Mulanya, Purbaya menjelaskan Indonesia sejatinya mempunyai posisi strategis dalam jalur perdagangan dan daya global. Namun, perihal ini tidak dimanfaatkan untuk meraup untung dari pematokan nilai ketika kapal bakal melewati jalur strategis itu.
“Dan seperti pengarahan presiden, Indonesia ini bukan negara pinggiran, kita ada di jalur strategis perdagangan dan daya dunia,” kata Purbaya di aktivitas Simposium PT SMI, di Hotel Ayana, Jakarta, Rabu (22/4).
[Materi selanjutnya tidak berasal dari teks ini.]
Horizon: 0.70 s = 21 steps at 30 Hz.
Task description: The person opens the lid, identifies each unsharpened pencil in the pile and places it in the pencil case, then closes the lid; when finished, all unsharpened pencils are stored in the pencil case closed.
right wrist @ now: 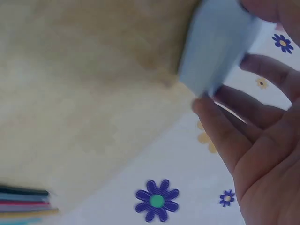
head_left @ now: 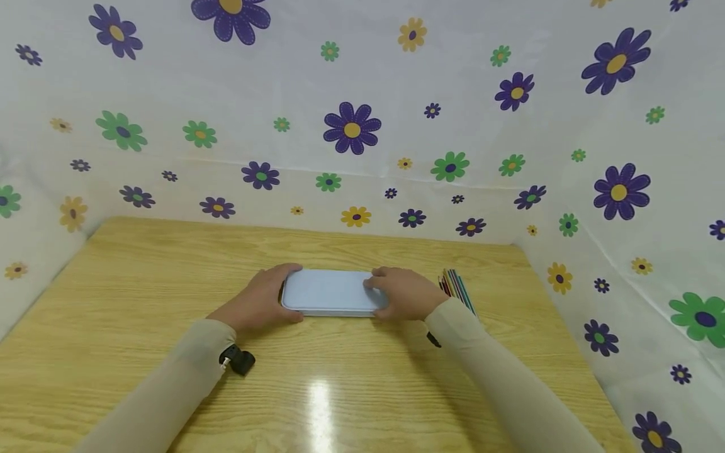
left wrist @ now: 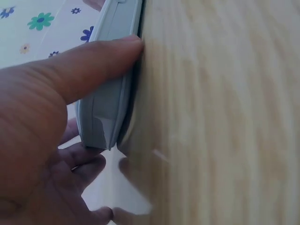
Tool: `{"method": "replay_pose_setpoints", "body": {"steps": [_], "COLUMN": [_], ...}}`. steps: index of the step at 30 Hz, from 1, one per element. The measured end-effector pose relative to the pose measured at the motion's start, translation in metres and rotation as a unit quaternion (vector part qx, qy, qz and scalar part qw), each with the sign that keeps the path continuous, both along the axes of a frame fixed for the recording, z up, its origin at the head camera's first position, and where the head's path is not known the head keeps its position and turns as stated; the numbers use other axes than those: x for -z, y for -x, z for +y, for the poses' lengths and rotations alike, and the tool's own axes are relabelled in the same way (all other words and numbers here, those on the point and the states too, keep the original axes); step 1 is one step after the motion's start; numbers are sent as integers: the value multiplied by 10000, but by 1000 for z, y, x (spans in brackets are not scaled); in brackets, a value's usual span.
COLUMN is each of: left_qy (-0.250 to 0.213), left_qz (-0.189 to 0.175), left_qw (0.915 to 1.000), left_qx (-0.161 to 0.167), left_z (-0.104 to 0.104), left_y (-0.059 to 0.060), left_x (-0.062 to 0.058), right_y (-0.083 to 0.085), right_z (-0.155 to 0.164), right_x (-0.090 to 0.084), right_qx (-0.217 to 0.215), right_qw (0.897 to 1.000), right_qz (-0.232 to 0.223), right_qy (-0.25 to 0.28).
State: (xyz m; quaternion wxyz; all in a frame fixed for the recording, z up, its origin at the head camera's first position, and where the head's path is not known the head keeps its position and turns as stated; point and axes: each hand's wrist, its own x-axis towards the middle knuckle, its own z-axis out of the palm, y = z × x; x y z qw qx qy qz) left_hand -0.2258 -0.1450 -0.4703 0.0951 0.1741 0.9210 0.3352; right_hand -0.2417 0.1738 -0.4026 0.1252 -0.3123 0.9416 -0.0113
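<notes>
A pale blue, flat pencil case [head_left: 331,292] with rounded corners lies lengthwise across the middle of the table. My left hand [head_left: 263,299] grips its left end, the thumb along the near side and the fingers round the far edge. Close up in the left wrist view, the thumb presses the side wall of the case [left wrist: 105,112], low over the wood. At the other end my right hand [head_left: 410,292] holds the case, thumb at the near edge and fingers over the top and far corner. In the right wrist view the case [right wrist: 213,51] is blurred between thumb and fingers.
Several colored pencils [head_left: 457,289] lie in a bunch just right of my right hand, partly hidden by the sleeve. The wooden table [head_left: 351,402] meets a white flower-print cloth [head_left: 283,82] at the back and sides.
</notes>
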Motion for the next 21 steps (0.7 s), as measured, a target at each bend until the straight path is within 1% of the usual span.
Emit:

Purbaya menyebut jika skema di Selat Hormuz diterapkan di Selat Malaka, Indonesia bisa memperoleh tambahan pemasukan nan cukup besar. Pendapatan itu bisa dibagi untuk tiga negara ialah Indonesia, Malaysia dan Singapura.
“Kapal lewat Selat Malaka gak kita charge ya, sekarang Iran meng-charge kapal lewat Selat Hormuz, jika kita bagi tiga Indonesia, Malaysia, Singapura, lumayan kan,” ujar Purbaya.
Purbaya mengumpamakan besaran pendapatan antara tiga negara tersebut sesuai dengan panjang area nan dilalui oleh Selat Malaka. Dalam perihal ini, Indonesia dan Malaysia bakal mendapatkan jatah lebih besar dari Singapura.
Meski begitu, Purbaya menegaskan Indonesia bukan negara nan bakal memanfaatkan selat alias jalur perdagangan untuk menambah pendapatan. “Kalau bisa seperti itu, tapi kan enggak begitu,” tutur Purbaya.